2. In this case, Bravo has made the following changes. First, the market to raise funds. It is a good strategy to store enough money to deal with potential business risks. second. Bravo makes vertical integration of Burberry by expanding its manufacturing position to brand and retail links in the value chain. It is also a risk mitigation strategy, which makes Burberry in the value chain has a better control and price argument power. And through the synergies between sales and manufacturing, Burberry can also have a better ability to deal with the industrial business of fashion business. Bravo's other change is to adjust the brand image, hoping to provide more attractive for the young customers Burberry, while retaining Burberry's core customer base. As part of the complementary strategy, product line, marketing and new brand portfolio will be completed together. Unlike the two strategies mentioned above, I think such a strategy will exacerbate the company's risk. Given that the brand will be brand-based, it will focus on all customer preferences for the product, so brand repositioning is always a high-risk strategy. Any minor changes in all customer preferences will be exaggerated for the huge changes in Burberry sales, which will bring great uncertainty to the company.  

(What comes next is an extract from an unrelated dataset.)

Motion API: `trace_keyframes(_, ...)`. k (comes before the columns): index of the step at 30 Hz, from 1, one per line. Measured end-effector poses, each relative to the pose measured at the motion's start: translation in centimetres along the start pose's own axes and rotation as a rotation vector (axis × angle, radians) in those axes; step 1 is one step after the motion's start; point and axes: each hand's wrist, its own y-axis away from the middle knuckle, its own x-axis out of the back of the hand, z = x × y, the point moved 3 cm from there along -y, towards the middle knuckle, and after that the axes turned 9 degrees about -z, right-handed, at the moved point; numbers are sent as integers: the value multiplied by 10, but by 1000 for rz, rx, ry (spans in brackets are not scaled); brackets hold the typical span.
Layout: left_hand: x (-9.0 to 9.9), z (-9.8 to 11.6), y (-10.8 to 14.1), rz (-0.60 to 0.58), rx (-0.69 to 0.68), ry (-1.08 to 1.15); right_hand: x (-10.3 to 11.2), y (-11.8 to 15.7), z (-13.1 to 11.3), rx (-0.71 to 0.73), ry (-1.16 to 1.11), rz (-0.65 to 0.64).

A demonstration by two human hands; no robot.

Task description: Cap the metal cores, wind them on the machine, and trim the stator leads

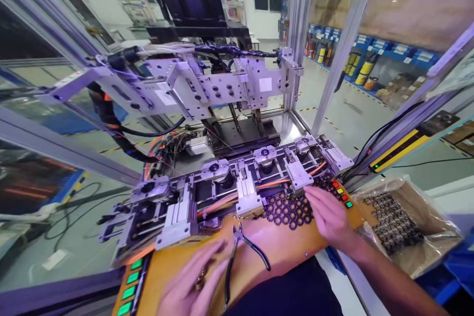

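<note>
My left hand (pixel 192 281), a little smeared by motion, is low at the front of the orange-brown work surface (pixel 285 242). Its thumb and fingers curl around a small copper-coloured part (pixel 201 279), mostly hidden in the palm. To its right lie diagonal cutters (pixel 237 237) with black handles, jaws pointing away and handles spread. My right hand (pixel 329 217) reaches over the right edge of a cluster of small dark ring-shaped parts (pixel 287 210). Its fingers are stretched out side by side, and I see nothing held; whether the fingertips touch a ring I cannot tell.
A row of metal clamp fixtures (pixel 248 192) runs behind the surface, below a machine head (pixel 222 86). Lit buttons (pixel 344 197) sit at right, green ones (pixel 131 279) at left. A plastic-lined box (pixel 437 217) with many small parts stands at right. Aluminium posts (pixel 342 49) frame the station.
</note>
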Motion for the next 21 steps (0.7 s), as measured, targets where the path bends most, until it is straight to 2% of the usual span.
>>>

3. In the brand, Burberry each sub-brand is to meet customer needs in a way. For example, Prosum's brand has a highly customizable, innovative fabric and quality and detail of the harmonious collective features. Assuming to attract potential customers who are fans of the Burberry brand, but do not want to bring labels out of date. On the other hand, the London brand is to maintain Burberry design and quality of the main unique features of the core label, lasting history, which is considered to meet the needs of most customers. And in the sales channel, each sub-channel represents a different business model with unique risk and return characters. For example, all of the company's stores are highly controllable and reflect changes in the business environment. According to the data in Exhibit 1, its sales account for about one-third of total sales in 2000-2003. However, Burberry may also need to be managed and operated. In contrast, the license will enable Burberry to earn a higher profit by requiring a third party to do business. In accordance with Exhibit 1, the license sales accounted for about 1/10 of the total sales in 2000-2003. But this sales model has also been badly controlled by Burberry, where third parties may not be able to fulfill qualified products and services as the company does.